## Stored records

═══

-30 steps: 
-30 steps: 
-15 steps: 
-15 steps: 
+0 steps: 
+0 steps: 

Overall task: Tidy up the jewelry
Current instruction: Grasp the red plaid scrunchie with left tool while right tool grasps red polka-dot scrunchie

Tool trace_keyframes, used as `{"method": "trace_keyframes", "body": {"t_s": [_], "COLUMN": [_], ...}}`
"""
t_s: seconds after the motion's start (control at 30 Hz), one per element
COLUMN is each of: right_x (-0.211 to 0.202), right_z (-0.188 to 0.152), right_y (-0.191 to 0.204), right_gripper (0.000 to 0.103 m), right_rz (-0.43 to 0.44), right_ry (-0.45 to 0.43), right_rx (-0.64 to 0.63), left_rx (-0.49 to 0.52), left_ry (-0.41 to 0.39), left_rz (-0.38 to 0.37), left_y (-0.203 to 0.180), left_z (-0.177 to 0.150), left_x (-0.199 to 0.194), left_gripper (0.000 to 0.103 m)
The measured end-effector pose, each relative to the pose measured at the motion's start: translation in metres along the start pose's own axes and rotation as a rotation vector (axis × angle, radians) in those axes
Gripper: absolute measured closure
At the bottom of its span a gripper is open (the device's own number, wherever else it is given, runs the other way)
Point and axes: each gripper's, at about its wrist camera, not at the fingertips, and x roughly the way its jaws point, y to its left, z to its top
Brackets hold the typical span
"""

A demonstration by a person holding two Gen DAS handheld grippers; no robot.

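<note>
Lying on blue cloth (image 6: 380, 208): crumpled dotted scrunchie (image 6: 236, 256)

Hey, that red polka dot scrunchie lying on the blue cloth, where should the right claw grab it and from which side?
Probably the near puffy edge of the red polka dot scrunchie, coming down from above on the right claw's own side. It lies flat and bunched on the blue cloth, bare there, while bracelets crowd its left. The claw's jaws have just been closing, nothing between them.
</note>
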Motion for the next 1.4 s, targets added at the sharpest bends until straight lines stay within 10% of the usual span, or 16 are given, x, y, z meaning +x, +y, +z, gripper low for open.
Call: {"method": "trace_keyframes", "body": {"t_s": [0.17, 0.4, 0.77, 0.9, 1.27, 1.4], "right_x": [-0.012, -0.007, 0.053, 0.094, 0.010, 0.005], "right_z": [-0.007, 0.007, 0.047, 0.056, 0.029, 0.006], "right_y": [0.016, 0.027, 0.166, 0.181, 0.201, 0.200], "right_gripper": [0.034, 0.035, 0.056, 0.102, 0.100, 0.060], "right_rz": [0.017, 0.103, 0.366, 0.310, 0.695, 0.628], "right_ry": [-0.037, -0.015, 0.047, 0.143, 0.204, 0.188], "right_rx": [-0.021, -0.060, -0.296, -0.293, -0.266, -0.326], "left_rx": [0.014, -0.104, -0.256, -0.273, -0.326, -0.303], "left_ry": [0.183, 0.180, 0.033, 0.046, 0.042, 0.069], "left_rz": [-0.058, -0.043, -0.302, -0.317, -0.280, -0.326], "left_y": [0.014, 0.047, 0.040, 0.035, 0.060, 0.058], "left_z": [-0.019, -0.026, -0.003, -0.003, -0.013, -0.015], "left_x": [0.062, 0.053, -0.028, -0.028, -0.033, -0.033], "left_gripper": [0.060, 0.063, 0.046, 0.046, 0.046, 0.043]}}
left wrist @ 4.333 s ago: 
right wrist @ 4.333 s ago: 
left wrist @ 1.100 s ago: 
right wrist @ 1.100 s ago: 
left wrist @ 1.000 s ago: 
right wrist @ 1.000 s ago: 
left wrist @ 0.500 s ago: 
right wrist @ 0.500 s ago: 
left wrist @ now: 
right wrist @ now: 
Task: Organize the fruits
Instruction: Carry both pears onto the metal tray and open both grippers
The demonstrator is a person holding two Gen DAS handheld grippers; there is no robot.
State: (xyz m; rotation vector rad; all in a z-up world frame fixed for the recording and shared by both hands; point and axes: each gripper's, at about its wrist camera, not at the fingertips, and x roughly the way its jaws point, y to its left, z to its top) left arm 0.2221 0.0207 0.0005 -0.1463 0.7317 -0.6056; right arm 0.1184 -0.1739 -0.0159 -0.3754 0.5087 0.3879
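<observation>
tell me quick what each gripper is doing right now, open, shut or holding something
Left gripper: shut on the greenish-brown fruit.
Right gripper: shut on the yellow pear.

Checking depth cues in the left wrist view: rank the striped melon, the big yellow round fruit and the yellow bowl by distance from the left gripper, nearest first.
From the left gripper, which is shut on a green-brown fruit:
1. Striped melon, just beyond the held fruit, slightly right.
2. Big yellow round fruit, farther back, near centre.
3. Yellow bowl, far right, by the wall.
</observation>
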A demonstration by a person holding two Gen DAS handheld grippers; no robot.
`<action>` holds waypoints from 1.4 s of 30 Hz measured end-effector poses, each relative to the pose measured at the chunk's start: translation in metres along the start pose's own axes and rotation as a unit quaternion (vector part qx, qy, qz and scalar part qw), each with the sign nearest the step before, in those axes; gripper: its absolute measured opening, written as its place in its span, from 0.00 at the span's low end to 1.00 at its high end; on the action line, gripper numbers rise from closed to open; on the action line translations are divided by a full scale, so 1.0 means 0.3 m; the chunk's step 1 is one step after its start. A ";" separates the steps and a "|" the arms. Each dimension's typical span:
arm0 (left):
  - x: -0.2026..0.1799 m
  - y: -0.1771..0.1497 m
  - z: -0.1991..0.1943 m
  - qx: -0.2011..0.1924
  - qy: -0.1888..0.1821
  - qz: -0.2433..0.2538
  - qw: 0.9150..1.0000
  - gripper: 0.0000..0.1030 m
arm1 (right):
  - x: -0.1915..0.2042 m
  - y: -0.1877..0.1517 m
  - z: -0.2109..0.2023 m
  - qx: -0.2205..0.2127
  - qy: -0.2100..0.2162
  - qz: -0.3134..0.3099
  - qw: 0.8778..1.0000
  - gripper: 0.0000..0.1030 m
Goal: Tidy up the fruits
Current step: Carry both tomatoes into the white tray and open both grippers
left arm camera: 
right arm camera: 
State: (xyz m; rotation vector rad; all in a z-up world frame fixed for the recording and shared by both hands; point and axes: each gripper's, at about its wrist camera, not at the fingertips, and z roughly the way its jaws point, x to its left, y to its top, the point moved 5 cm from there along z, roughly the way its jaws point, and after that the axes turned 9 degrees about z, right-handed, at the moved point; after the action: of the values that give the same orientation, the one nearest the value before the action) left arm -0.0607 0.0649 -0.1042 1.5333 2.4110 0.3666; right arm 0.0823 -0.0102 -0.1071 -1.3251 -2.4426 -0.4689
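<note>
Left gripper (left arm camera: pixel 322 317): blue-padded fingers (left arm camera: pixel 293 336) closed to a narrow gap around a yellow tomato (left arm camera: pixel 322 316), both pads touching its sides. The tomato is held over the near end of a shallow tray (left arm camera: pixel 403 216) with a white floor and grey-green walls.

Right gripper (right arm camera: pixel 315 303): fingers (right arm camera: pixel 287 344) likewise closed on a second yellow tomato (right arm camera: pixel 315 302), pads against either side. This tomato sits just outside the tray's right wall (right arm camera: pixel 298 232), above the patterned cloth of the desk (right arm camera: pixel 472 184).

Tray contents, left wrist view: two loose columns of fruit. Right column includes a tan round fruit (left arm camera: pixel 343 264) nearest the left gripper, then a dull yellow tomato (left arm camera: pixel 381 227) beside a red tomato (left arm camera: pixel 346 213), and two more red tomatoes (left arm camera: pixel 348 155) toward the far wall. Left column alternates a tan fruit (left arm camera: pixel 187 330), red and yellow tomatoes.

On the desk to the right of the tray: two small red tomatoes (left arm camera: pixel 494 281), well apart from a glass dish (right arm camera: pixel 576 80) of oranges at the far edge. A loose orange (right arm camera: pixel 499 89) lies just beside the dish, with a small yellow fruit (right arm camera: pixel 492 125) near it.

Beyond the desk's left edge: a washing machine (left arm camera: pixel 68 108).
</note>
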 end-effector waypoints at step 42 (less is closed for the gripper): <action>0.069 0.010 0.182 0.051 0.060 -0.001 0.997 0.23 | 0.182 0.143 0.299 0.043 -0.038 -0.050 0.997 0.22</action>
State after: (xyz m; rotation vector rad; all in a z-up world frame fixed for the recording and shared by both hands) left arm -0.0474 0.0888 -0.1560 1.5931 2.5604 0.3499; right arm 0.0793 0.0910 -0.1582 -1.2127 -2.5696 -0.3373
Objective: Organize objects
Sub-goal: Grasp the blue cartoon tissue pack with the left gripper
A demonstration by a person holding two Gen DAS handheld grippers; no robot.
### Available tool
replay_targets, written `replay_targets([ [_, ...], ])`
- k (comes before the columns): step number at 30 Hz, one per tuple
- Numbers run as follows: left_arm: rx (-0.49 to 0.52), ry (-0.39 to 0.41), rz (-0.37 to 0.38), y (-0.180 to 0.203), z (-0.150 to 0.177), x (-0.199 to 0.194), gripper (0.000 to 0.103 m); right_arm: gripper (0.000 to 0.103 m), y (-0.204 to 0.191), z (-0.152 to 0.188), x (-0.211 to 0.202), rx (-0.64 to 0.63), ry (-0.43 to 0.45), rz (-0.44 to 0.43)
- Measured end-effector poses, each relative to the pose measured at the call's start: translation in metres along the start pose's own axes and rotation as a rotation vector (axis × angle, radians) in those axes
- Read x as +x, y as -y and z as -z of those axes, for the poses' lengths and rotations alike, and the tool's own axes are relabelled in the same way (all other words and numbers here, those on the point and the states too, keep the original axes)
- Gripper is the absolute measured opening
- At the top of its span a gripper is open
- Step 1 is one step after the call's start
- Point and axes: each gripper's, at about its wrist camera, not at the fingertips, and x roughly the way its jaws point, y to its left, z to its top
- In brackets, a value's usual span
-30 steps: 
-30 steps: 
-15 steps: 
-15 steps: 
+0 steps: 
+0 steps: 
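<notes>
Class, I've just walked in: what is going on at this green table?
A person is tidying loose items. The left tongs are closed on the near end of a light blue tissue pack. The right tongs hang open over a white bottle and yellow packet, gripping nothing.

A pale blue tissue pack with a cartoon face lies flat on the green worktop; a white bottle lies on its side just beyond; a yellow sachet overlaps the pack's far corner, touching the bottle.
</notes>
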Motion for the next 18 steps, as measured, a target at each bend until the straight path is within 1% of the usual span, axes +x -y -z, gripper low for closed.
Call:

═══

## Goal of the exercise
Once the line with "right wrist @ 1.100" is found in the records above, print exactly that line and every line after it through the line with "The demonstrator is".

## Result for this exercise
right wrist @ 1.100 s ago: 
left wrist @ 1.000 s ago: 
right wrist @ 1.000 s ago: 
left wrist @ 0.500 s ago: 
right wrist @ 0.500 s ago: 
left wrist @ now: 
right wrist @ now: 
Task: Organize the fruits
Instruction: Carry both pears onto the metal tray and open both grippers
The demonstrator is a person holding two Gen DAS handheld grippers; there is no robot.

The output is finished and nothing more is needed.